No, you didn't read that headline incorrectly. A mostly government-funded program in Amsterdam pays alcoholics who clean street litter with beer.
It's all part of the Rainbow Foundation, a program started last year to help give alcoholics, homeless and drug addicts a fresh start.
“I’m not proud of being an alcoholic, but I am proud to have a job again,” program participant Fred Schiphorst told the New York Times.
Schiphorst starts working at 9 a.m. and is given two cans of beer. He is given two more beers at lunch and possibly a can or two more before the end of the day. The beer comes from whichever brewery gives the organization a decent price.
Participants also get lunch, half a packet of rolling tobacco and 10 euros a day. They can drink the beer before work and on their lunch break but not while out on the streets cleaning. If it sounds like people would be lining up for the job, it's because they are. The program is so attractive, there is a long waiting list to join.
The program may seem odd, but it's not the first of its kind. A similar beer-for-work system was tried in Canada and the Netherlands. Three districts in Amsterdam are participating. The Rainbow Foundation insists it purchases the alcohol for the program out of its own funds, not from the 80% of its financing it receives from the state.

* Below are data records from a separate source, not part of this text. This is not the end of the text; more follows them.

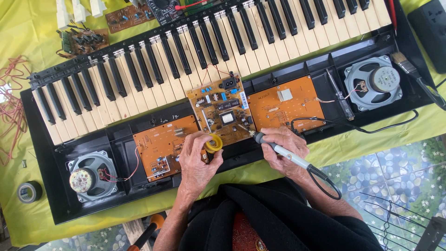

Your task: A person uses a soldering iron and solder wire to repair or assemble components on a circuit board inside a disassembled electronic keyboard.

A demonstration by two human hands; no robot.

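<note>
An opened electronic keyboard (278, 28) lies across a yellow-green cloth, with its black bottom shell (46, 176) turned toward me. My right hand (283, 151) grips a grey soldering iron (285, 153), whose tip touches the lower right edge of a loose tan circuit board (223, 109). My left hand (197, 162) holds a small yellow tin (214, 143) just below that board. Two orange circuit boards (160, 144) (285, 104) sit in the shell on either side.
Round speakers sit at the shell's left (90, 176) and right (374, 83) ends. A screwdriver (341, 95) and a paintbrush (418, 79) lie at the right. A tape roll (29, 191) rests at the lower left; small boards (83, 41) and red wires (14, 107) at the upper left.
</note>
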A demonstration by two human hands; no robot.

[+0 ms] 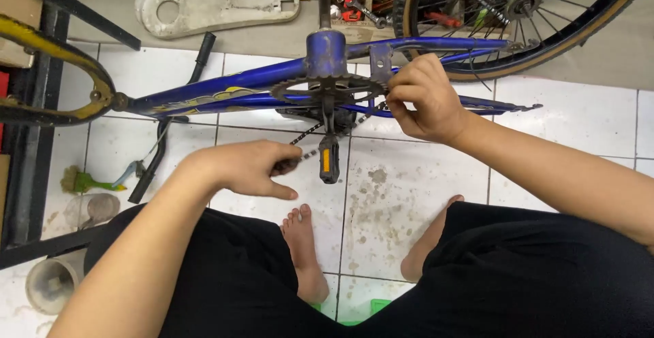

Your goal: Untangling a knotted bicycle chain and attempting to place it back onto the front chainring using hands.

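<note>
While the blue bicycle frame (225,83) is lying across the white tiled floor (579,117), both hands are working at its drivetrain.
Left hand: the left hand (248,168) is closing its fingers around the loose end of the bicycle chain (308,134), thumb pressing in from the near side.
Right hand: the right hand (426,100) is pinching the chain's other stretch just right of the toothed chainring (327,91), fingertips drawn tight together.
Chain: thin, dark, linked metal, it is sagging between the two hands, near the crank.
Pedal: a black pedal (329,161) with an orange reflector is hanging down from the crank arm.
Wheel: a spoked wheel (524,11) with a tan-walled tyre is sitting at the far right.
Guard: a flat, worn white chain guard (218,4) is lying at the far left.
Box: a wooden box (361,1) at the far side is holding red-handled tools.
Cups: two cloudy plastic cups (88,208) are lying at the near left; contents are unclear.
</note>
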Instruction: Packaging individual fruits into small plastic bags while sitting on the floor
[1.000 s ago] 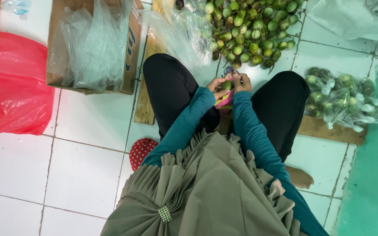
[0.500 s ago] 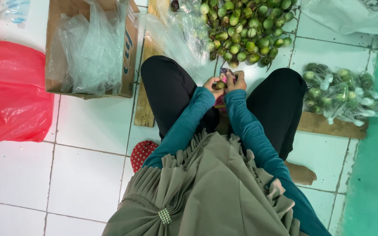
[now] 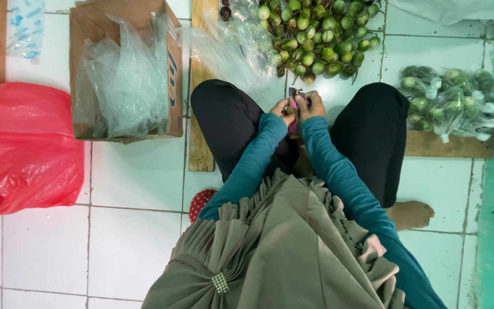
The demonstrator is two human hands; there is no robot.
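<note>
Both sets of fingers pinching a small pink-and-dark item [image 3: 294,107], left hand [image 3: 282,109] and right hand [image 3: 311,103] touching between the knees, just near of the green fruit pile [image 3: 315,37]; probably light, easily held by its edges.

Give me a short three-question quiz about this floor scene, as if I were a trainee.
1. True or false: the left hand and right hand meet between the knees.
2. What fills the cardboard box? A) clear plastic bags B) books C) shoes
3. Which colour is the big bag at the far left?

Key
1. True; both close on a small pink thing, too small to identify.
2. A.
3. Red.
The pile of green fruits lies just beyond the hands.
</note>
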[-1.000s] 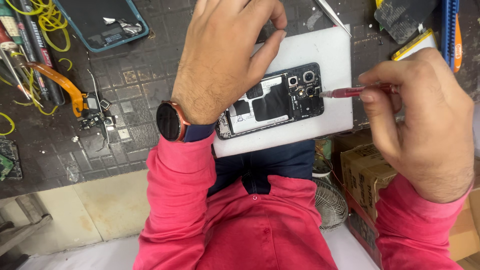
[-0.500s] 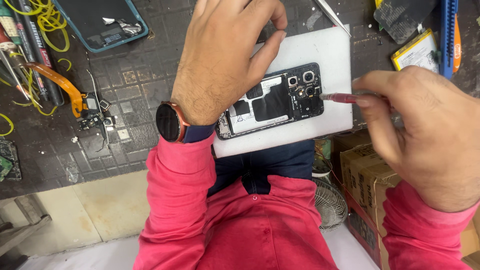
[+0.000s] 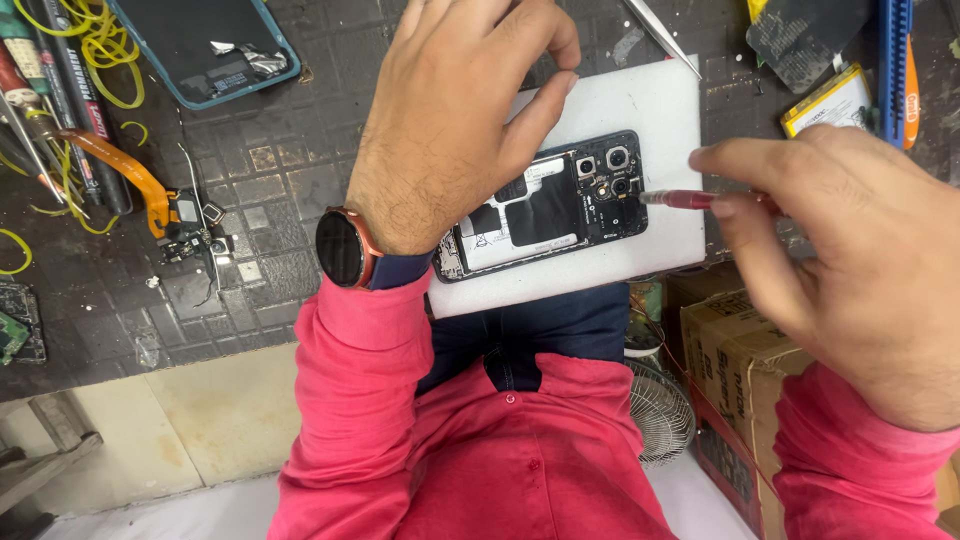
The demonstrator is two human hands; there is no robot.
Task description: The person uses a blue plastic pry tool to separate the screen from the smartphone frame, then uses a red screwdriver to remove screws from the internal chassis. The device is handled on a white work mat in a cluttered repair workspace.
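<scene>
Dark gridded work mat [image 3: 270,190] under everything, white foam pad [image 3: 640,110] as landmark. Beyond pad's left: teal phone case [image 3: 200,45], orange flex cable [image 3: 130,180], yellow wires [image 3: 85,40]. Beyond pad's right: battery [image 3: 835,100], blue tool [image 3: 893,60]. Tweezers [image 3: 660,35] at pad's top edge. Opened phone [image 3: 545,210] lies flat on pad, back cover off, camera modules and shielding exposed. My left hand [image 3: 450,120] presses phone's left end, partly covering it. My right hand [image 3: 850,270] pinches red screwdriver [image 3: 690,200], tip at camera corner.

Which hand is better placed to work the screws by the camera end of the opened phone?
Right. The right hand holds the red-handled screwdriver, tip at the opened black phone; the left hand steadies it.
</scene>
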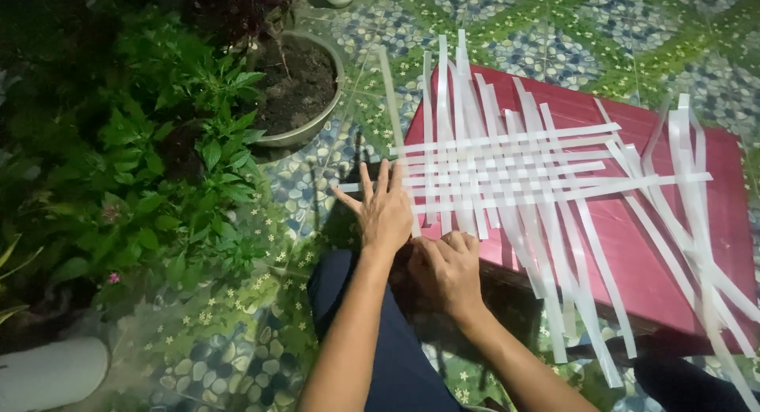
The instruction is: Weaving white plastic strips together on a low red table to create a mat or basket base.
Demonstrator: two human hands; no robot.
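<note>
at the far left, leafy green plants [158, 167] crowd the edge of the scene, and a round pot of dark soil [297, 87] stands just to their right on the patterned tile floor [554, 24]. next comes the left hand [384, 210], laid flat with fingers spread wide, gripping nothing; its fingertips press the left ends of the white strips [507, 170] at the left edge of the red board [633, 262]. just to the right and nearer, the right hand [447, 269] is curled at the board's near edge, its fingertips pinching the near end of one upright strip (how firmly, i cannot tell). the strips lie woven on the board, long ones running near to far crossed by sideways ones, with loose strips [697, 222] trailing off to the right.
</note>
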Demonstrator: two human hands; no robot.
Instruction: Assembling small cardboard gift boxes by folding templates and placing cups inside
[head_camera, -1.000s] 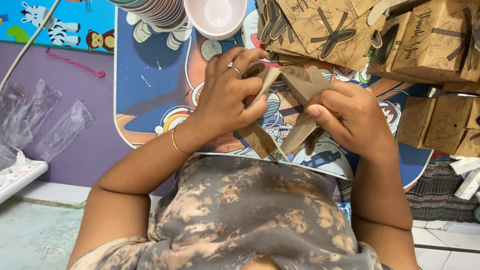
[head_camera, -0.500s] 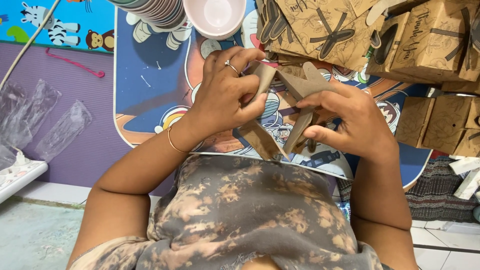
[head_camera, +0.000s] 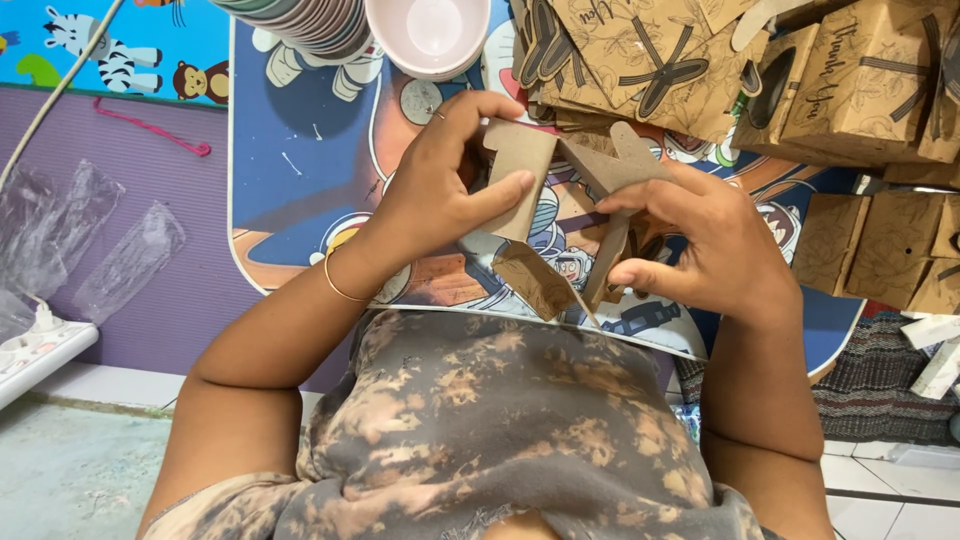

As expected, reactions to this work payment have been mixed. Conservative Amsterdam City Council members are labeling it a waste of money in a city already known for drug use and its red-light district. But the Rainbow Foundation sees it as a practical solution.
"If you just say, ‘Stop drinking and we will help you,’ it doesn’t work,” said Rainbow Foundation director Hans Wijnands. "But if you say, ‘I will give you work for a few cans of beer during the day,’ they like it."